**ASSIGNMENT**. Repeat the data below with no changes.

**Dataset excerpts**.
= = = =

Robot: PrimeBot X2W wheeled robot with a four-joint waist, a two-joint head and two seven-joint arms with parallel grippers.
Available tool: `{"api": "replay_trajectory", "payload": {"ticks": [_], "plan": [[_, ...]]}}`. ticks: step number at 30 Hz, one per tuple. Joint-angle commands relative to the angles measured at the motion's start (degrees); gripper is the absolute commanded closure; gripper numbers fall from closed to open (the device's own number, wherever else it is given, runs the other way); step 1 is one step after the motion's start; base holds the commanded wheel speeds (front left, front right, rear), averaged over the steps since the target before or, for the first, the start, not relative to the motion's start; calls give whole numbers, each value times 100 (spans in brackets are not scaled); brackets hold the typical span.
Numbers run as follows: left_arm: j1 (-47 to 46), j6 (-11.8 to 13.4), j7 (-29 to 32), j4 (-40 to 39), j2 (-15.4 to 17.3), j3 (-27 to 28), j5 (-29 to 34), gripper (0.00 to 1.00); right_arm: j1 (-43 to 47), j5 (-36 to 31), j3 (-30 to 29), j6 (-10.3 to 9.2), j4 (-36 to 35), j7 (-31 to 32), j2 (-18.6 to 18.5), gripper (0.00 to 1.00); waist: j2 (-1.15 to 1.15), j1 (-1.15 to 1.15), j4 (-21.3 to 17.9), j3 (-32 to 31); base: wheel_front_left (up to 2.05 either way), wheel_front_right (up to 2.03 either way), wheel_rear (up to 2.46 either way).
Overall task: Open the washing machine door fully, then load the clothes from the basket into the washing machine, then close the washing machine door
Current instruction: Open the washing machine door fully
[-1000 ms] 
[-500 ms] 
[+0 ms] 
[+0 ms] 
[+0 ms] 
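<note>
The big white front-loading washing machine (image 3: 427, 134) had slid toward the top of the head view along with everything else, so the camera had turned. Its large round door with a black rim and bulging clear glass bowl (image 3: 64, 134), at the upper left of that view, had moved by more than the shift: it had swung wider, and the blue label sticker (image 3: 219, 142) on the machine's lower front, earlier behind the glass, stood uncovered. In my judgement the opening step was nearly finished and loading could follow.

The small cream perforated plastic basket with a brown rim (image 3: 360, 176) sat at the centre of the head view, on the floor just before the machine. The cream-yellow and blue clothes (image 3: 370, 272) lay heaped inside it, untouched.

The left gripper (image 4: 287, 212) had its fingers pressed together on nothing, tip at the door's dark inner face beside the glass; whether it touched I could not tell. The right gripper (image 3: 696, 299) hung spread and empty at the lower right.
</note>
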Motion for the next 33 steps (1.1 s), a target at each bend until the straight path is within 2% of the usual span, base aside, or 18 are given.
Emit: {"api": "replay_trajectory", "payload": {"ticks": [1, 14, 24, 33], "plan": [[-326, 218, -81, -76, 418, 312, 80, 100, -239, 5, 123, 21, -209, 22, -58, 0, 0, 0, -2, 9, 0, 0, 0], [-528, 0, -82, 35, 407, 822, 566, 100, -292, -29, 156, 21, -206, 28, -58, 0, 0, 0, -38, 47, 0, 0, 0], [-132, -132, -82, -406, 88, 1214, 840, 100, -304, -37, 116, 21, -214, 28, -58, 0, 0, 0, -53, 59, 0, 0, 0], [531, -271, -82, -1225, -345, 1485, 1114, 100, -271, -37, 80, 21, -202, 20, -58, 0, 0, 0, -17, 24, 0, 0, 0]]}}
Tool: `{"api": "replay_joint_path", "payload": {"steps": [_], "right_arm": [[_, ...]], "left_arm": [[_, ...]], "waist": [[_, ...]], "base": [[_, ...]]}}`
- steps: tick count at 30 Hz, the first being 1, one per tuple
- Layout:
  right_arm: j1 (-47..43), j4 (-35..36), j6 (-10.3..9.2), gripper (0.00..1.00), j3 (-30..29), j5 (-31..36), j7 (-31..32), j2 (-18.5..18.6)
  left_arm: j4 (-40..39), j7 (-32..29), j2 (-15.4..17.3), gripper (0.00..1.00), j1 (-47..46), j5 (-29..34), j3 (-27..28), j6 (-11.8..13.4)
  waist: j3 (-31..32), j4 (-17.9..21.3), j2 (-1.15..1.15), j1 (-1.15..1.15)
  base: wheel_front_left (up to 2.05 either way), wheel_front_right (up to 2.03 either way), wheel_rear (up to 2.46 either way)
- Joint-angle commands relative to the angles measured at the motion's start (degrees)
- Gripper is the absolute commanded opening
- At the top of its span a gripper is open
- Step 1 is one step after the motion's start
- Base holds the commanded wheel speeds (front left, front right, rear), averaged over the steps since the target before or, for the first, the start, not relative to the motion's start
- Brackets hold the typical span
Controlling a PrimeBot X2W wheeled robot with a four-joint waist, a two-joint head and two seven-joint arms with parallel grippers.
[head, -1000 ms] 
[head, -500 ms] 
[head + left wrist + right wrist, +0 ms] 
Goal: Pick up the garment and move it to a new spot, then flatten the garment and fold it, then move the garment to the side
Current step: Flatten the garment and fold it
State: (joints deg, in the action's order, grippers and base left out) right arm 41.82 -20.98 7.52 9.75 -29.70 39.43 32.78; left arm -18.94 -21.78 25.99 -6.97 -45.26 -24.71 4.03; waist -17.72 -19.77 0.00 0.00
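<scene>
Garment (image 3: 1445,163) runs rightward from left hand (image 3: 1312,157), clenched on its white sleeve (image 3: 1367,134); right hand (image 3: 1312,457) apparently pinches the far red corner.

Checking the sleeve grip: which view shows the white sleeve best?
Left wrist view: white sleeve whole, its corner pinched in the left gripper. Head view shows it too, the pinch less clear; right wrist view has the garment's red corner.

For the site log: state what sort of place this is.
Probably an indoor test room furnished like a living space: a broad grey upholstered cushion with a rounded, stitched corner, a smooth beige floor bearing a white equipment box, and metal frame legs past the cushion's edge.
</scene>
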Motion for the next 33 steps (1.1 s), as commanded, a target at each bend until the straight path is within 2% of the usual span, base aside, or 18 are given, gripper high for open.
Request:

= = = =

**RESPONSE TO THIS TASK**.
Robot: PrimeBot X2W wheeled robot with a four-joint waist, a two-joint head and two seven-joint arms with parallel grippers.
Available tool: `{"api": "replay_trajectory", "payload": {"ticks": [_], "plan": [[_, ...]]}}`. ticks: step number at 30 Hz, one per tuple. Joint-angle commands relative to the angles measured at the motion's start (degrees); gripper is the absolute commanded closure; gripper numbers fall from closed to open (the device's own number, wherever else it is given, runs the other way); step 1 is one step after the motion's start; base holds the commanded wheel speeds (front left, front right, rear), averaged over the steps since the target before or, for the first, the start, not relative to the motion's start; calls give whole numbers, each value times 100 (spans in brackets are not scaled); brackets hold the typical span.
Numbers run as follows: left_arm: j1 (-47 to 46), j6 (-11.8 to 13.4), j7 (-29 to 32), j4 (-40 to 39), j2 (-15.4 to 17.3), j3 (-27 to 28), j5 (-29 to 34), gripper (0.00 to 1.00); right_arm: j1 (-43 to 47), j5 (-36 to 31), j3 (-30 to 29), j6 (-10.3 to 9.2), j4 (-36 to 35), j7 (-31 to 32), j2 (-18.6 to 18.5), gripper (0.00 to 1.00); waist: j2 (-1.15 to 1.15), j1 (-1.15 to 1.15), j4 (-21.3 to 17.9), j3 (-32 to 31); base: wheel_front_left (up to 2.05 either way), wheel_front_right (up to 2.03 either way), wheel_rear (up to 2.46 either way).
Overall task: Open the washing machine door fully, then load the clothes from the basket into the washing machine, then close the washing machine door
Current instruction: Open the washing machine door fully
[-1000 ms] 
[-500 ms] 
[+0 ms] 
[+0 ms] 
[+0 ms] 
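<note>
The big white front-loading washing machine (image 3: 427, 134) had slid toward the top of the head view along with everything else, so the camera had turned. Its large round door with a black rim and bulging clear glass bowl (image 3: 64, 134), at the upper left of that view, had moved by more than the shift: it had swung wider, and the blue label sticker (image 3: 219, 142) on the machine's lower front, earlier behind the glass, stood uncovered. In my judgement the opening step was nearly finished and loading could follow.

The small cream perforated plastic basket with a brown rim (image 3: 360, 176) sat at the centre of the head view, on the floor just before the machine. The cream-yellow and blue clothes (image 3: 370, 272) lay heaped inside it, untouched.

The left gripper (image 4: 287, 212) had its fingers pressed together on nothing, tip at the door's dark inner face beside the glass; whether it touched I could not tell. The right gripper (image 3: 696, 299) hung spread and empty at the lower right.
</note>
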Motion for the next 33 steps (1.1 s), a target at each bend until the straight path is within 2% of the usual span, base aside, or 18 are given.
Emit: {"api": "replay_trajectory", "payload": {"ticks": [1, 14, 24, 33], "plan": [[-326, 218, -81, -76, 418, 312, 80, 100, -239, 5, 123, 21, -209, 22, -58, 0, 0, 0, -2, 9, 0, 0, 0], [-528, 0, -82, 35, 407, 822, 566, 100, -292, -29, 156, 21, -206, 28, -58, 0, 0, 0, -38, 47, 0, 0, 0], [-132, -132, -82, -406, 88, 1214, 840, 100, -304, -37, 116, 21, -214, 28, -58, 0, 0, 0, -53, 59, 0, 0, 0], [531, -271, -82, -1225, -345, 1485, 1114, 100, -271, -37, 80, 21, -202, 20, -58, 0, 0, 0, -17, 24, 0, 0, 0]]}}
Tool: `{"api": "replay_joint_path", "payload": {"steps": [_], "right_arm": [[_, ...]], "left_arm": [[_, ...]], "waist": [[_, ...]], "base": [[_, ...]]}}`
- steps: tick count at 30 Hz, the first being 1, one per tuple
- Layout:
  right_arm: j1 (-47..43), j4 (-35..36), j6 (-10.3..9.2), gripper (0.00..1.00), j3 (-30..29), j5 (-31..36), j7 (-31..32), j2 (-18.5..18.6)
  left_arm: j4 (-40..39), j7 (-32..29), j2 (-15.4..17.3), gripper (0.00..1.00), j1 (-47..46), j5 (-29..34), j3 (-27..28), j6 (-11.8..13.4)
  waist: j3 (-31..32), j4 (-17.9..21.3), j2 (-1.15..1.15), j1 (-1.15..1.15)
  base: wheel_front_left (up to 2.05 either way), wheel_front_right (up to 2.03 either way), wheel_rear (up to 2.46 either way)
- Joint-angle commands relative to the angles measured at the motion's start (degrees)
- Gripper is the absolute commanded opening
- At the top of its span a gripper is open
- Step 1 is one step after the motion's start
- Base holds the commanded wheel speeds (front left, front right, rear), averaged over the steps since the target before or, for the first, the start, not relative to the motion's start
- Brackets hold the typical span
Controlling a PrimeBot X2W wheeled robot with a four-joint waist, a two-joint head and two seven-joint arms with parallel grippers.
[head, -1000 ms] 
[head, -500 ms] 
[head + left wrist + right wrist, +0 ms] 
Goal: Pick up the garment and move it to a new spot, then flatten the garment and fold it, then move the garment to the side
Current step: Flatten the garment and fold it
State: (joints deg, in the action's order, grippers and base left out) right arm 41.82 -20.98 7.52 9.75 -29.70 39.43 32.78; left arm -18.94 -21.78 25.99 -6.97 -45.26 -24.71 4.03; waist -17.72 -19.77 0.00 0.00
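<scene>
Garment (image 3: 1445,163) runs rightward from left hand (image 3: 1312,157), clenched on its white sleeve (image 3: 1367,134); right hand (image 3: 1312,457) apparently pinches the far red corner.

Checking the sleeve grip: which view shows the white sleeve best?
Left wrist view: white sleeve whole, its corner pinched in the left gripper. Head view shows it too, the pinch less clear; right wrist view has the garment's red corner.

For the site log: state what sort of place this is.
Probably an indoor test room furnished like a living space: a broad grey upholstered cushion with a rounded, stitched corner, a smooth beige floor bearing a white equipment box, and metal frame legs past the cushion's edge.
</scene>
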Motion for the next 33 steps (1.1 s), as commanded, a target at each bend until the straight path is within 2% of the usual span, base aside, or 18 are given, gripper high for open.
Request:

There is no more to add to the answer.